In this lab, we load the data from the hard drive. The data are read from some file located in our tree of directories. Loading requires the determination of the correct filepath. This filepath is often a relative filepath, it is relative to the directory where the R session/the R script has been launched.
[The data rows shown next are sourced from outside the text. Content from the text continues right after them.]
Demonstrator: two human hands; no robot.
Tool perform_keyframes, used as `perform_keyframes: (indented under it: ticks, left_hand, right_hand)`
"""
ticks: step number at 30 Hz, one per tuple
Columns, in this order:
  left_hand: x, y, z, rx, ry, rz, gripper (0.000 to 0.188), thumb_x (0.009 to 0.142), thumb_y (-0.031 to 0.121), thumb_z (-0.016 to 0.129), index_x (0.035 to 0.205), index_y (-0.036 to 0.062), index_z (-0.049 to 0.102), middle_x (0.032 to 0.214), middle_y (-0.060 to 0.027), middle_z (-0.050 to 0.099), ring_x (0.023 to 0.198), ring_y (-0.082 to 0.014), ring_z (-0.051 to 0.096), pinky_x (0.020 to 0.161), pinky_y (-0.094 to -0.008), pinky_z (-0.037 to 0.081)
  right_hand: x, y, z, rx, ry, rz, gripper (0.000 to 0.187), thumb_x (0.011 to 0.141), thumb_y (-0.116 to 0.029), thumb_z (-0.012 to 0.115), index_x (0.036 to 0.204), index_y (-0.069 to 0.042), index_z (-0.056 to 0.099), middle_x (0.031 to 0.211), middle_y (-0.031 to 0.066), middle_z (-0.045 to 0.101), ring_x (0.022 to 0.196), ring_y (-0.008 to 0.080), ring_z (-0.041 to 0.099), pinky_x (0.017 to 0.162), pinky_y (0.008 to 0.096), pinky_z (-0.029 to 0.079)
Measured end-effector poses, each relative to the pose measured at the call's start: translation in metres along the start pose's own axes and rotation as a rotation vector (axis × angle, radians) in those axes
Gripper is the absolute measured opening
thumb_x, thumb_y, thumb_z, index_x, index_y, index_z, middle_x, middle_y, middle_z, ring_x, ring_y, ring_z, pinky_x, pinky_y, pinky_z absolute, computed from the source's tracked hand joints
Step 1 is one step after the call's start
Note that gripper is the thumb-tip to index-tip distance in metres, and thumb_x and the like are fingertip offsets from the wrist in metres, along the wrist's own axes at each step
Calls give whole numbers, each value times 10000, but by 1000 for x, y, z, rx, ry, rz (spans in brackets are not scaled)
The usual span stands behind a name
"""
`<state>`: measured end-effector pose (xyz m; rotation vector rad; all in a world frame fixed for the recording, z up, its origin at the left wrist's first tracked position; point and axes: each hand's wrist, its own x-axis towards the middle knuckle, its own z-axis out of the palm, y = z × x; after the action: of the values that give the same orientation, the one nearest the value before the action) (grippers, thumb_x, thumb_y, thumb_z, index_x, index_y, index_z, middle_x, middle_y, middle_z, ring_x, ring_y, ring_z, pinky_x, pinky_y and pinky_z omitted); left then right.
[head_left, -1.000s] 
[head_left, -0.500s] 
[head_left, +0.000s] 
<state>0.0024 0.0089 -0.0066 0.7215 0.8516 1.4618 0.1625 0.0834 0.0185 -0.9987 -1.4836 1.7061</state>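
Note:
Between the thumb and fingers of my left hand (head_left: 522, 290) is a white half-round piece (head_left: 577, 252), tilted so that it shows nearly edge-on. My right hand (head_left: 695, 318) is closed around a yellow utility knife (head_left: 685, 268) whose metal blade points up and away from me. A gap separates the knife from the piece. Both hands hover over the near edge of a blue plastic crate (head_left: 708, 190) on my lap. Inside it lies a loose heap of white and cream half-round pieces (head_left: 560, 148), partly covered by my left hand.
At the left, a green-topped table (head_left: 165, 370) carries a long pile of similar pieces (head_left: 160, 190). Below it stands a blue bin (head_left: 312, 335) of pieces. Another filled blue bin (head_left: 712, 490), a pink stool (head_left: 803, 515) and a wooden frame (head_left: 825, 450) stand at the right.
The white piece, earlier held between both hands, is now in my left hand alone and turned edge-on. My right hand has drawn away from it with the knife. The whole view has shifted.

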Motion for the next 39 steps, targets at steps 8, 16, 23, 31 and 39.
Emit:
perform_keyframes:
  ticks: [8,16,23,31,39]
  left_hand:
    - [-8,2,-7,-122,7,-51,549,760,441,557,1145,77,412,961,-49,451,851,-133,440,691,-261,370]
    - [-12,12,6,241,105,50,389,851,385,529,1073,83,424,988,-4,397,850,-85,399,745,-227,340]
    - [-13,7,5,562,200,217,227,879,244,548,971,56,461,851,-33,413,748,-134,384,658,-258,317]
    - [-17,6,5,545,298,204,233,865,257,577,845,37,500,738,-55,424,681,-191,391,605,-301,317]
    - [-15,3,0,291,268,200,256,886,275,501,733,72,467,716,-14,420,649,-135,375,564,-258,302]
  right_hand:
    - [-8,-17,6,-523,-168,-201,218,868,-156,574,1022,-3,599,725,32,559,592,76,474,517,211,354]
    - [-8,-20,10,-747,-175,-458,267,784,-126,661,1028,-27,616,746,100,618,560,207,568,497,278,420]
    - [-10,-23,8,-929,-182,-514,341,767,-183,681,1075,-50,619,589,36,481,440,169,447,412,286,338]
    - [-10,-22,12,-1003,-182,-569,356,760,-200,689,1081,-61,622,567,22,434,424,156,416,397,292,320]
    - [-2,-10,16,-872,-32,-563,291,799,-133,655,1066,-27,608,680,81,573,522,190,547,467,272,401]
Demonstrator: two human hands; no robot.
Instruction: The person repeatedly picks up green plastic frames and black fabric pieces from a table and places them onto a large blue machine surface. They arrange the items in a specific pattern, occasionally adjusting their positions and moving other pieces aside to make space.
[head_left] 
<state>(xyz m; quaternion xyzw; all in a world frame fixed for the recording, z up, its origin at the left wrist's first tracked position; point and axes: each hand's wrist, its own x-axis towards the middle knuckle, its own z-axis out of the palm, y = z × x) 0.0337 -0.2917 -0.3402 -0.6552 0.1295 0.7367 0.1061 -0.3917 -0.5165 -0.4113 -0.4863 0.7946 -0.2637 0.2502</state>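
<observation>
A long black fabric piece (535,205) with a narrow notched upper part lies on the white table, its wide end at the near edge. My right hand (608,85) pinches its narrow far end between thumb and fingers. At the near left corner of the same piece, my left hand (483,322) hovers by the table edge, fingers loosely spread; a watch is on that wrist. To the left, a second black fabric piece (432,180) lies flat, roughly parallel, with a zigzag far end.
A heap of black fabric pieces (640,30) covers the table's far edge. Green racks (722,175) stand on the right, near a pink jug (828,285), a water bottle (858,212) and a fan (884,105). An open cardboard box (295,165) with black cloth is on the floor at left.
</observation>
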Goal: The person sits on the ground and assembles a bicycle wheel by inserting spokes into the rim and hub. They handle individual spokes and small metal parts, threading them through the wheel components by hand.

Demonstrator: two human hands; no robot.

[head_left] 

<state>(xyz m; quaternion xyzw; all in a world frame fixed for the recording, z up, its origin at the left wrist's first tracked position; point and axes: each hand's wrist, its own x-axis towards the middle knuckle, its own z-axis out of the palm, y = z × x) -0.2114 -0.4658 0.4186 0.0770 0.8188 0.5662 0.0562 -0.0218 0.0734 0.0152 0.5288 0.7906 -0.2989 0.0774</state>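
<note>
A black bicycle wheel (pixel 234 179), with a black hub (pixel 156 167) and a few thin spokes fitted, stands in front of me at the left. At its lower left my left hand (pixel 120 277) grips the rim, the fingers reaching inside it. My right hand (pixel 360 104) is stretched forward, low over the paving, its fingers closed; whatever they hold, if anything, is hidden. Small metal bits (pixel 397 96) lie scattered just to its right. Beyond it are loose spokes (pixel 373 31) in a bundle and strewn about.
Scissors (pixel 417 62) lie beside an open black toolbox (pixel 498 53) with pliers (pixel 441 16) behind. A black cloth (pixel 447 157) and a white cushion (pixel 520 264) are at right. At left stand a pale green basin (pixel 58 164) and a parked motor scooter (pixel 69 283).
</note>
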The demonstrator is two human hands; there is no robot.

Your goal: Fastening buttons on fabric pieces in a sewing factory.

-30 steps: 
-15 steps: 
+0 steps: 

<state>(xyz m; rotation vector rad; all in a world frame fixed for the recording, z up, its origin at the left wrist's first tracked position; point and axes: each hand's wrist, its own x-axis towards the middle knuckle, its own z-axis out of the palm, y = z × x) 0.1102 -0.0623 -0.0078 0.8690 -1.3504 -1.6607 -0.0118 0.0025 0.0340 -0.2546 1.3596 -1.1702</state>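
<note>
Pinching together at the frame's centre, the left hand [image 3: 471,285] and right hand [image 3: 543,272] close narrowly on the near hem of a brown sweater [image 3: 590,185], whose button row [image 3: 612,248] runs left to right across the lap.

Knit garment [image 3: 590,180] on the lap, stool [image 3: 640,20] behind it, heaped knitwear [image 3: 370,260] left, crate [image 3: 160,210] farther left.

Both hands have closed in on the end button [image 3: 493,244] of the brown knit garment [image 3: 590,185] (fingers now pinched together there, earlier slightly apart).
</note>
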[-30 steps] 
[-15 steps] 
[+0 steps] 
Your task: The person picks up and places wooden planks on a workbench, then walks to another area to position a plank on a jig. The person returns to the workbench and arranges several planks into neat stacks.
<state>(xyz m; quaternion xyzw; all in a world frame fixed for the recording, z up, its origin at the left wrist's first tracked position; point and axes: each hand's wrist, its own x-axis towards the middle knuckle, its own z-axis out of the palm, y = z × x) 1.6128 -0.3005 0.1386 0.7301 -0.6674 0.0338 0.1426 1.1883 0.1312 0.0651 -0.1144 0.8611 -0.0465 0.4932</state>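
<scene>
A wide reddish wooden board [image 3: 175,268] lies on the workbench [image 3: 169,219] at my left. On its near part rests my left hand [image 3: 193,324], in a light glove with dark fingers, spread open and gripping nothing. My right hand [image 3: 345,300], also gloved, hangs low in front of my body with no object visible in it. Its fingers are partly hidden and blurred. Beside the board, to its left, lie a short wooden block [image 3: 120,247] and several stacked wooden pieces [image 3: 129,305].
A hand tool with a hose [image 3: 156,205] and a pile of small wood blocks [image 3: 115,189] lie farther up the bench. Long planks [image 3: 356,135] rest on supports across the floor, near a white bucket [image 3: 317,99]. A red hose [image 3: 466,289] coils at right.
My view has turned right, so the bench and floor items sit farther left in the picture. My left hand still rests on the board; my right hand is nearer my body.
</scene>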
Base R offers functions that can help you to find your way the directories tree.
Code
getwd() # Where are we? ## [1] "/home/boucheron/Documents/COURS/EDA_LABS"head(list.files()) # List the files in the current directory## [1] "_extensions" "_handout" "_handout_fr" ## [4] "_handout_solution" "_metadata.yml" "_quarto-french.yml"head(list.dirs()) # List sub-directories## [1] "." ## [2] "./_extensions" ## [3] "./_extensions/quarto-ext" ## [4] "./_extensions/quarto-ext/fontawesome" ## [5] "./_extensions/quarto-ext/fontawesome/assets" ## [6] "./_extensions/quarto-ext/fontawesome/assets/css"
Objectives
In this lab, we pursue our walk in univariate analysis, by introducing univariate analysis for categorical variables.
This amounts to exploring, summarizing, visualizing categorical columns of a dataset.
This also often involves table wrangling: retyping some columns, relabelling, reordering, lumping levels of factors, that is factor re-engineering.
Summarizing univariate categorical samples amounts to counting the number of occurrences of levels in the sample.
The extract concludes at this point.